Fourteen of 23 patients positive for K. pneumoniae NMD carried this bacterium (60.9%). In recent years, the spread of carbapenemase-producing K. pneumoniae has increased in hospitalised patients [33]. However, there are limited data on its incidence in the population of hospitalised patients infected with SARS-CoV-2.
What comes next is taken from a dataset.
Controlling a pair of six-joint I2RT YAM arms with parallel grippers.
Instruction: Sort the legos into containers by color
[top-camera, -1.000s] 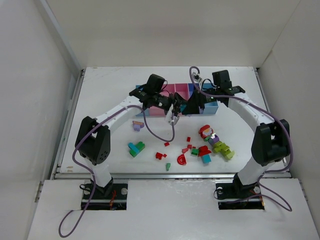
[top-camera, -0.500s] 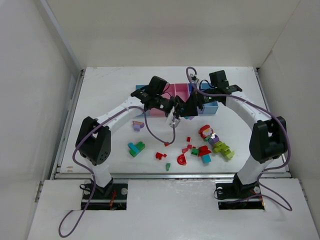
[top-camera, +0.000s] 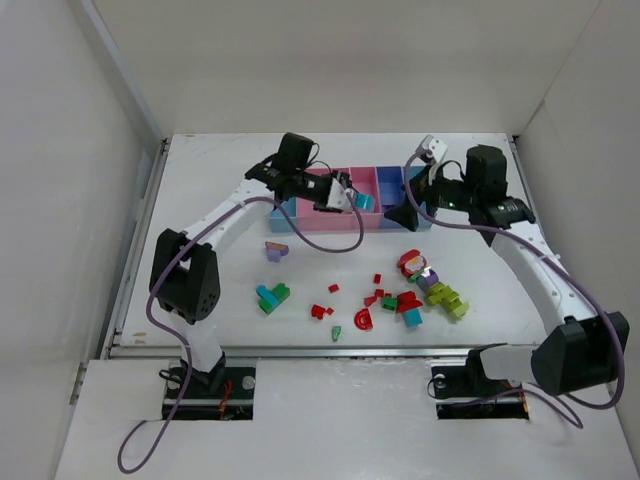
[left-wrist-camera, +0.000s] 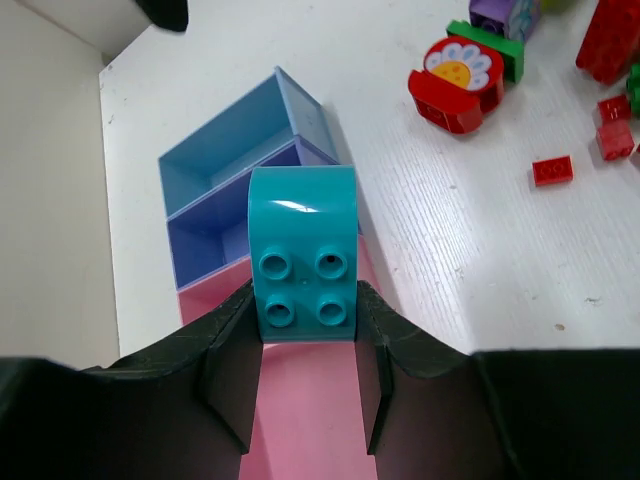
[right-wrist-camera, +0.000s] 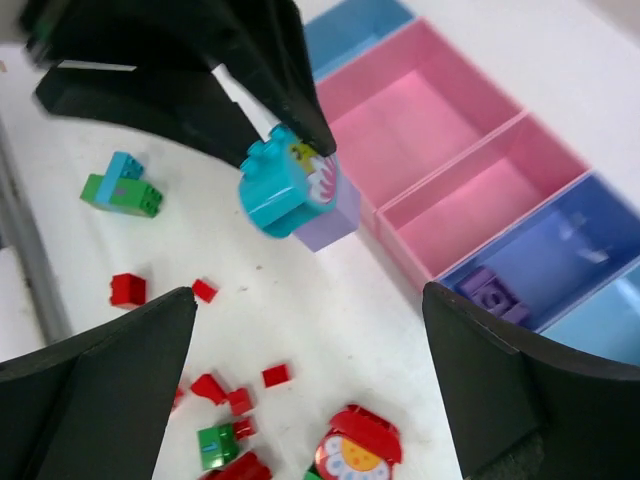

The main limitations of our study are its retrospective design, the lack of clonality data of K. pneumoniae NDM isolates, and the fact that it is a single-centre report of only 23 cases; therefore, it is difficult to generalise our results. Moreover, we did not consider the consumption of antimicrobial agents in the study period. Our analysis did not determine how many patients had their position changed to prone. This information could provide some insight because Tiri et al. [10] found that 67% of patients who had changed their posture to a prone position were colonised by carbapenem-resistant Enterobacteriaceae compared with 37% of patients whose posture had not been changed.

5. Conclusions

In conclusion, the high incidence of K. pneumoniae NDM in our study may result from the clinical profile of hospitalized patients, frequent administration of steroids, and excessive workload of medical personnel, which, due to deficiencies, may lower the standard of sanitary care. Identifying these causes is necessary to reduce the incidence of MDR pathogens and, consequently, improve treatment outcomes.